I would say that the media criticism is working! This kind of news story was not the norm for Trump (although it was for Biden). It reminds readers of Trump’s past instead of making it irrelevant or mischaracterizing negative facts as “Democrat branding”.
“The former president — who continues to falsely insist the 2020 election was rigged, a claim that inspired some of his supporters to storm the Capitol in a bid to keep him in power in 2021 — has raised alarm from Democrats and some Republicans. He has compared his political opponents to “vermin,” said he would have a prosecutor investigate President Biden and his family and framed his campaign as one of retribution.
James Singer, a Harris campaign spokesman, criticized Mr. Trump in a statement for lying about the 2020 election, among other things, during his Friday remarks. Mr. Trump “went on and on and on, and generally sounded like someone you wouldn’t want to sit near at a restaurant — let alone be president of the United States,” Mr. Singer said.
Since his 2020 loss, Mr.

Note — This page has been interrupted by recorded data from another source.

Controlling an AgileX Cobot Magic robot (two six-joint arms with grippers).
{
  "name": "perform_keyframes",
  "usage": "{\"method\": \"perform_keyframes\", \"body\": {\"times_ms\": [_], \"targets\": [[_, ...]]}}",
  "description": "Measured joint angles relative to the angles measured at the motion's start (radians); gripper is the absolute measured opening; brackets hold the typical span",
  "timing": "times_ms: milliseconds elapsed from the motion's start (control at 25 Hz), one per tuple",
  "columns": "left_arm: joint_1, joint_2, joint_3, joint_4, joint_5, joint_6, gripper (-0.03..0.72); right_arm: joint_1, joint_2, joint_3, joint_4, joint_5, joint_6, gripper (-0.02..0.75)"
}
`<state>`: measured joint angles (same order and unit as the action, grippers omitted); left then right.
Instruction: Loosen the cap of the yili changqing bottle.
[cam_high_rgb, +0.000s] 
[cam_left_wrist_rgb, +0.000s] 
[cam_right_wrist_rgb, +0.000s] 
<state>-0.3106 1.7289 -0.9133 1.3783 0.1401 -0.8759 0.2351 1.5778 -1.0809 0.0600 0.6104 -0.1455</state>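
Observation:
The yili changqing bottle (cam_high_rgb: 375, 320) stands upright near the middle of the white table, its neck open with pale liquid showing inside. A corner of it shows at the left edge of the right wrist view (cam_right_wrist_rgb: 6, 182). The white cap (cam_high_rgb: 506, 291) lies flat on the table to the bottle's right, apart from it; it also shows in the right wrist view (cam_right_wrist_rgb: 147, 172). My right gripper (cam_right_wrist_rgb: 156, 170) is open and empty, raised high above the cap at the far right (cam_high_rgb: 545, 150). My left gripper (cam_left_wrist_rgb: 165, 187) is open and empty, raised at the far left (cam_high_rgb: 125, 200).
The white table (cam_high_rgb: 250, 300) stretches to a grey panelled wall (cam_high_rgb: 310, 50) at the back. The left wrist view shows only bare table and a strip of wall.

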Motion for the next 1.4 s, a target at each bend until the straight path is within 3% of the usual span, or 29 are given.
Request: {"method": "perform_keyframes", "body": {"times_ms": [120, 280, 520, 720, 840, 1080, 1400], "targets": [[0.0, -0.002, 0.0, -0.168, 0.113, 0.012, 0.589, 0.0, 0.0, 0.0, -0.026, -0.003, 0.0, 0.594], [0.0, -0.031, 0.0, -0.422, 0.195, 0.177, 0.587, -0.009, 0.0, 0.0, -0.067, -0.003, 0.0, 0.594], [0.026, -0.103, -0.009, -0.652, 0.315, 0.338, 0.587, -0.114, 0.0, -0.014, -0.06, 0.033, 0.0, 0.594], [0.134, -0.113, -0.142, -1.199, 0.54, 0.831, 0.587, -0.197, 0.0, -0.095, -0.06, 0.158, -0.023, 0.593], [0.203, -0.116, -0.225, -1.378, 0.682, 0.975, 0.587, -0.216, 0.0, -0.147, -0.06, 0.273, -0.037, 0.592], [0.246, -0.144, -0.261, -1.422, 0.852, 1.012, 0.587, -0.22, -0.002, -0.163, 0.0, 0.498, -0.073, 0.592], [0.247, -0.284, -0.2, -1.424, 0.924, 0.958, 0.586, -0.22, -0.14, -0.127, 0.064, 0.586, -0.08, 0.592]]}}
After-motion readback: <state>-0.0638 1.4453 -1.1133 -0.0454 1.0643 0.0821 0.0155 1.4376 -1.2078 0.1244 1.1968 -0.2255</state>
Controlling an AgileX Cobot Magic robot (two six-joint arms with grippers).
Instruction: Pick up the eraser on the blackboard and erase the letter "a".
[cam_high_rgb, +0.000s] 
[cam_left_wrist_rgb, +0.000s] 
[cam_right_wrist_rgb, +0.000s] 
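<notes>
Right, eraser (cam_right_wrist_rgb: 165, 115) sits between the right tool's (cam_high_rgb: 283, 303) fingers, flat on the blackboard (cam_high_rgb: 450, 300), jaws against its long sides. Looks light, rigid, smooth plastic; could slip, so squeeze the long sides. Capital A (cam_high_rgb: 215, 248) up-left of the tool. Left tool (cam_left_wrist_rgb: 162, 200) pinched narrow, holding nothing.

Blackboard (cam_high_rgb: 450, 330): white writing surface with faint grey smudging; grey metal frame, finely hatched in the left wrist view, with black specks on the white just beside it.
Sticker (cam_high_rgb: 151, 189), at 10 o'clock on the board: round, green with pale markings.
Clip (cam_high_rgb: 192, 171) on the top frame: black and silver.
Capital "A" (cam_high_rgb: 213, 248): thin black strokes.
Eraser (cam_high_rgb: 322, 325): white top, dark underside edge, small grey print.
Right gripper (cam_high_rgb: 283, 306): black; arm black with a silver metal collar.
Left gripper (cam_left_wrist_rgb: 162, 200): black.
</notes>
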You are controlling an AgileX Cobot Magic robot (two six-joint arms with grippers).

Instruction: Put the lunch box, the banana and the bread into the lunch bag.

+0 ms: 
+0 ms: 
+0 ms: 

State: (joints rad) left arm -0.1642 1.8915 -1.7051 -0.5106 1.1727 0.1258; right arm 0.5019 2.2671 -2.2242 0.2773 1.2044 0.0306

Trump, who often praises strongmen leaders on the trail, has further embraced a brand of conservatism that experts on autocracy have said veers toward totalitarian.”
Reminding readers of Trump’s past has been missing from NYT news stories. I hope this story is a sign that the media criticism is working. If it another one-off, which another few weeks of media coverage that excludes Trump’s past and adds to the amnesia about how the public feels, then more media criticism is required.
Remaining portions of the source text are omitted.